In a submission to the Attorney General, the Uganda Bankers Association outlined what it described as potential regulatory and operational risks arising from certain provisions in the bill, particularly those related to cross-border financial flows and external financial engagements.
The association emphasized that while it supports the government’s objective of strengthening national control over strategic sectors, the legal framework must remain compatible with international banking standards. “We recognize the importance of protecting national economic interests,” the association stated in its communication. “However, care must be taken to ensure that proposed measures do not unintentionally disrupt financial intermediation, trade finance, and investor confidence.”
Industry sources indicate that banks are especially concerned about the possible tightening of rules governing foreign transactions and external funding channels. Such changes, they warn, could increase compliance costs and create uncertainty in correspondent banking relationships that support imports, exports, and remittance flows.

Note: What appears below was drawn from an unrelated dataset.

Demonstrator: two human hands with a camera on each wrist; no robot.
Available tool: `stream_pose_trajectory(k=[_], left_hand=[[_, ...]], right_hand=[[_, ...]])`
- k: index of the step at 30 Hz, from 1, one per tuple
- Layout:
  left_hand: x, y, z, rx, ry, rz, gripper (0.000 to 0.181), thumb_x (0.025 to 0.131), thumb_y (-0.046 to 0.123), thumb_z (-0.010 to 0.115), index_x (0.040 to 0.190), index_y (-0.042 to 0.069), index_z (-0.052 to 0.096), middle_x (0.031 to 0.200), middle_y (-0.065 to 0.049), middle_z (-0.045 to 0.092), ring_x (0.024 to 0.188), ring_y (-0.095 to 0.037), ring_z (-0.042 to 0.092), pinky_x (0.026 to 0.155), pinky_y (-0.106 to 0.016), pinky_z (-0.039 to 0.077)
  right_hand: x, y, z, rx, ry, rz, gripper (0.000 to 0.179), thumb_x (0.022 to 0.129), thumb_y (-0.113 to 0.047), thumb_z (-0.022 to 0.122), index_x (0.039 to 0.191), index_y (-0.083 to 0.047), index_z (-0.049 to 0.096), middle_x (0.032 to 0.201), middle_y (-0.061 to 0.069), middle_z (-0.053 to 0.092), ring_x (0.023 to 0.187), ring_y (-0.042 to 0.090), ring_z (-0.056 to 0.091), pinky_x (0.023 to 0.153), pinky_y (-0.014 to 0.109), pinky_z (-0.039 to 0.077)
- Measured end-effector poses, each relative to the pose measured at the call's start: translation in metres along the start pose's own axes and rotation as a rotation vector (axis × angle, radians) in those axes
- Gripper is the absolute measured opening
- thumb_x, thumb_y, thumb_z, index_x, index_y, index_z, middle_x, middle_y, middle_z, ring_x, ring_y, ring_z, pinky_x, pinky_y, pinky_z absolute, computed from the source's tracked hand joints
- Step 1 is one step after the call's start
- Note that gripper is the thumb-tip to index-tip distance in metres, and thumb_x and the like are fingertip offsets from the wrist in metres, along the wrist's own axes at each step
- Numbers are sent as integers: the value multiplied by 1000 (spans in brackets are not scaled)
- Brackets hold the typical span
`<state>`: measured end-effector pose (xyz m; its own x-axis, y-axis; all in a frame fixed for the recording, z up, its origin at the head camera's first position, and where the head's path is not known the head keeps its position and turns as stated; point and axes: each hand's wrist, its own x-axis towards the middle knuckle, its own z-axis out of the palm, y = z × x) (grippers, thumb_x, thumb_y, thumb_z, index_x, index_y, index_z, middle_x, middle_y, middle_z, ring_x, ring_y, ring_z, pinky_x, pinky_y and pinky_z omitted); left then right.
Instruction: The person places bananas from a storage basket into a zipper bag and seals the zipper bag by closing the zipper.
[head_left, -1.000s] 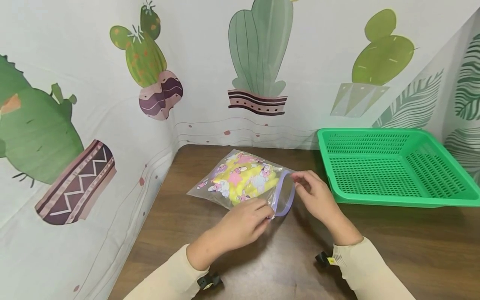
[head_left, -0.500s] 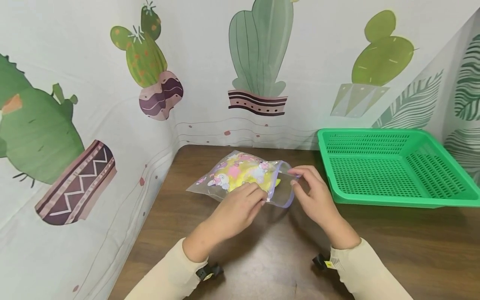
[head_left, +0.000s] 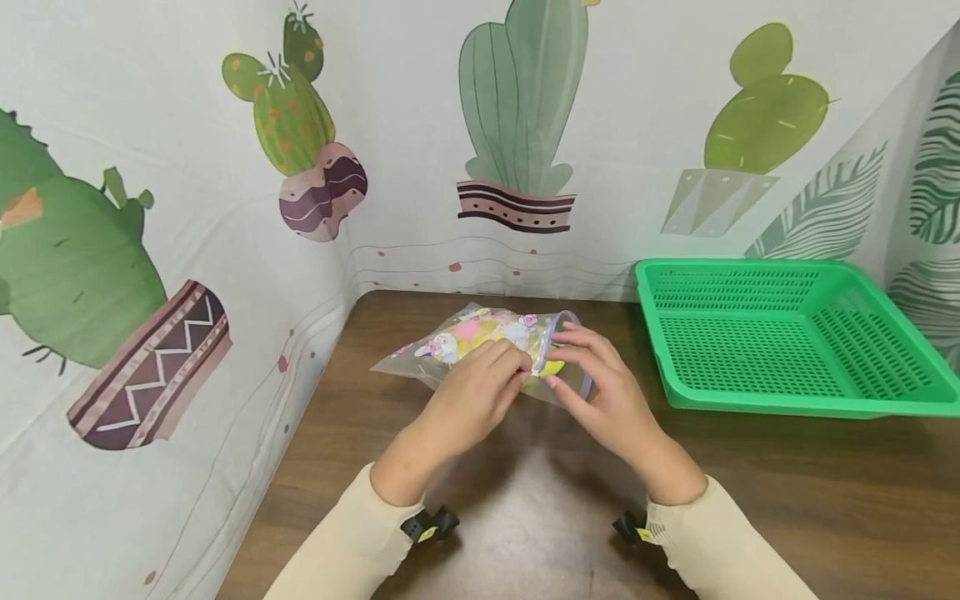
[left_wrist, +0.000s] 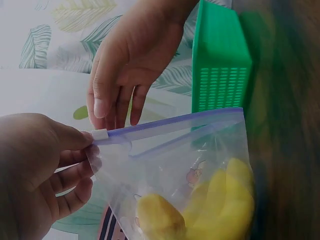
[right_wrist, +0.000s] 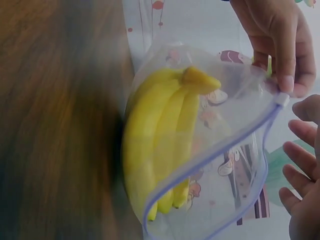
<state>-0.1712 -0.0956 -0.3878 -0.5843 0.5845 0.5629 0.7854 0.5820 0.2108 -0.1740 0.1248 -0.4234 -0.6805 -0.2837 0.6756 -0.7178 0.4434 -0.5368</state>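
Bag, place: the clear zip bag (head_left: pixel 442 346) lies on the left part of the desk (head_left: pixel 540 517), near the far edge, its closed end towards the far-left corner and its mouth facing right.
Bag, handling: the film looks thin, limp and slippery, likely to fold or slide under a light touch; it weighs next to nothing itself, so most of the load should be the fruit.
Bananas, handling: the bananas (right_wrist: pixel 145 145) are probably firm with some heft; if real, they would bruise when squeezed. Real or toy, I cannot tell through the film.
Where to hold: the purple zip strip (left_wrist: pixel 180 121) seems the stiffest part, best pinched at its slider end; the bunch is best lifted by its joined stem.
Bag, looks: see-through, printed with pink stars and small cartoon figures, the mouth gaping.
Bananas, looks: plain yellow, one bunch, wholly inside, tips towards the mouth.
Left hand: the left hand (head_left: pixel 480 400) pinches the white slider (left_wrist: pixel 100 134) between thumb and forefinger.
Right hand: the right hand (head_left: pixel 611 404) has fingers spread and slightly bent around the mouth, gripping nothing; whether a fingertip touches the film is unclear.
Basket: the green basket (head_left: pixel 810 405) stands to the bag's right, by the desk's far edge.
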Motion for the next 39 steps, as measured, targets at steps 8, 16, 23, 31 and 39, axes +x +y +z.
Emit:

A Kampala-based financial analyst noted that the banking sector’s response reflects broader concerns about policy predictability. “The financial system relies heavily on trust and consistency,” the analyst said. “Even well-intentioned reforms can have unintended consequences if they are not carefully aligned with global practices.”
The Sovereignty Bill, currently under government review, is understood to be aimed at strengthening state oversight of key economic and financial decisions, with proponents arguing that it is necessary to reduce external influence on domestic policy direction.
However, critics within the private sector argue that the challenge lies in balancing sovereignty objectives with the realities of a globally interconnected economy. They warn that overly restrictive provisions could deter investment and slow financial sector growth.
The Attorney General’s office has not yet issued an official response to the concerns raised by the Uganda Bankers Association, but consultations with stakeholders are expected to continue as the drafting process progresses.
As the debate continues, attention is now focused on whether revisions will be made to address industry concerns before the bill is presented for further legislative scrutiny.